O grande segredo do sucesso de Hard é “que apesar de ter essa premissa e abordar estes tabus. Ela fala de amor, de maternidade, de como se relacionar com os filhos adolescentes, como liderar um negócio e todas as coisas do dia a dia que a série fala através do sexo e do humor”, explica Laura. “A série reúne duas coisas muito legais”, destaca Juliana, tem a reinvenção de Sofia, “ela sofre uma grande tragédia e tem que se virar e lidar com um mundo completamente diferente do dela. Se apaixonar novamente e o amor não é aquilo que ela imaginou que fosse. Tem toda uma trama séria. Ao mesmo tempo, a gente tem um universo divertidíssimo, novo e diferente. Coisas que as pessoas não estão acostumadas a assistir e a falar sobre. A união dessas duas coisas fez com que a coisa fosse muito especial e com que todo mundo se encantasse por isso”.
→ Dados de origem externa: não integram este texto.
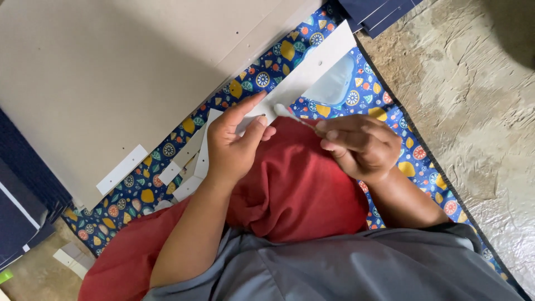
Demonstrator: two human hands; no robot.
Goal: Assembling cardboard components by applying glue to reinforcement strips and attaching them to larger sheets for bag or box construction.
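Observation:
My left hand [237, 139] pinches the near end of a long white card strip [312, 67] that runs up and to the right over the patterned mat [139, 192]. My right hand [359, 146] is closed around a thin stick whose pale tip [280, 109] touches the strip's end, right beside my left thumb. Both hands hover above my knee in red cloth [295, 189]. A pale blue sheet [337, 83] lies under the strip.
A large grey cardboard sheet [111, 72] covers the upper left. Several white strips [189, 167] lie on the mat by my left wrist. Dark blue boards are stacked at the left edge [22, 212] and top [379, 14]. Bare concrete floor [479, 100] is on the right.

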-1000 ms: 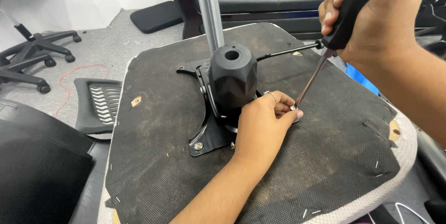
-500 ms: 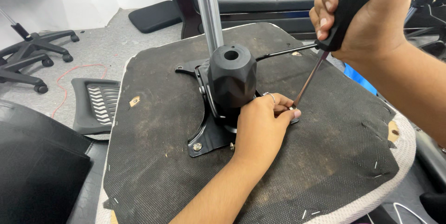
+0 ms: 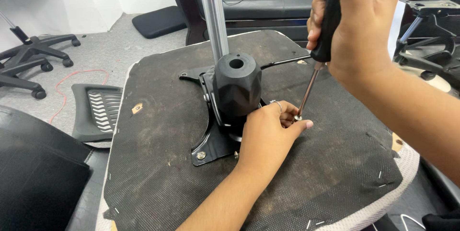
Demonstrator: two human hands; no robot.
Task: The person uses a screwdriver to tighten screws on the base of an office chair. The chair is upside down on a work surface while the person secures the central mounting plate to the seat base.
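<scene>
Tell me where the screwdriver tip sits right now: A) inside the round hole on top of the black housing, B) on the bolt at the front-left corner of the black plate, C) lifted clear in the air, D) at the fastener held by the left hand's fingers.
D: the screwdriver, gripped by the right hand, runs down to the small fastener pinched at the left hand.

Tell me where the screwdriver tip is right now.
In the head view, the screwdriver is gripped by the right hand; its tip sits right of the black mechanism housing, against the left hand fingertips.
</scene>
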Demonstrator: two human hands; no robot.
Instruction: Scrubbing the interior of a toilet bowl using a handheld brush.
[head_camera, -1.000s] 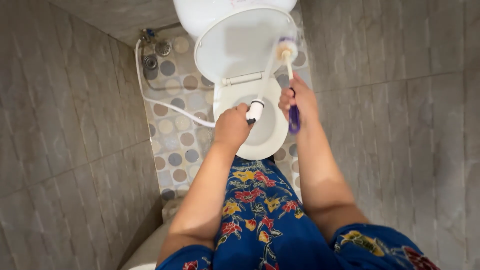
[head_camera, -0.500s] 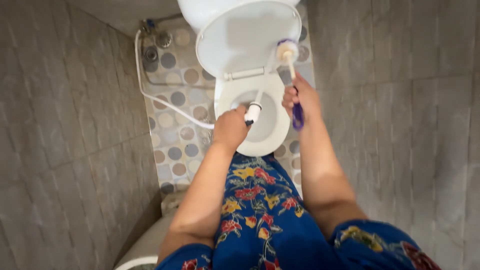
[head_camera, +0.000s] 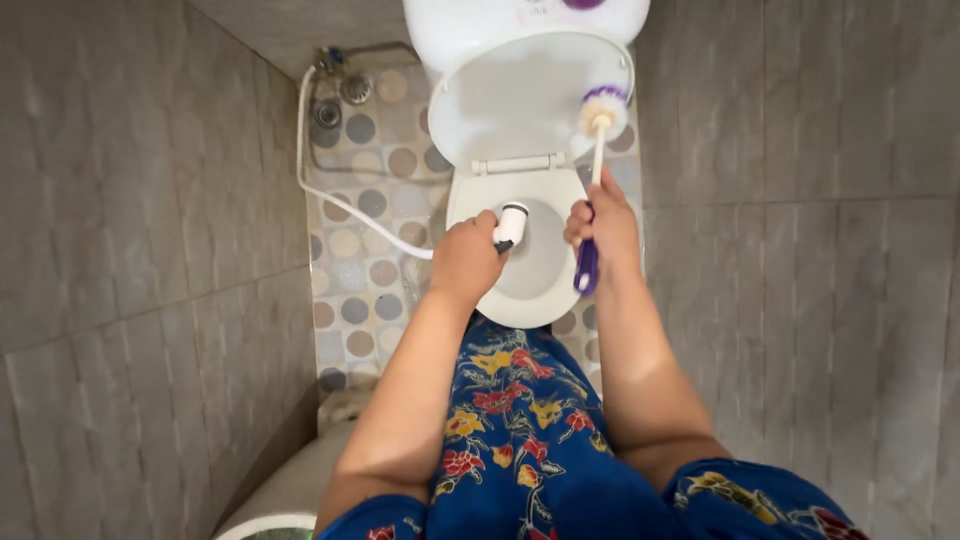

O primeiro episódio da última parte dessa história, foi ao ar no dia 15 de Agosto na HBO Max. A cada domingo, sai um novo. E não se preocupe, caso ainda não tenha assistido a série pois ela fica disponível no streaming - e é imperdível. E claro, mais histórias da criação e dos bastidores da série estão disponíveis no vídeo desta entrevista na íntegra aqui abaixo.
Hard é uma co-produção da Gullane. Direção-geral de Rodrigo Meirelles e também conta no seu elenco com Julio Machado, Martha Nowill, Denise Del Vecchio, Fernando Alves Pinto, Brunna Martins, Carolina Ferraz, Marcelo Paganotti, Pedro Konop e Nathalia Falcão.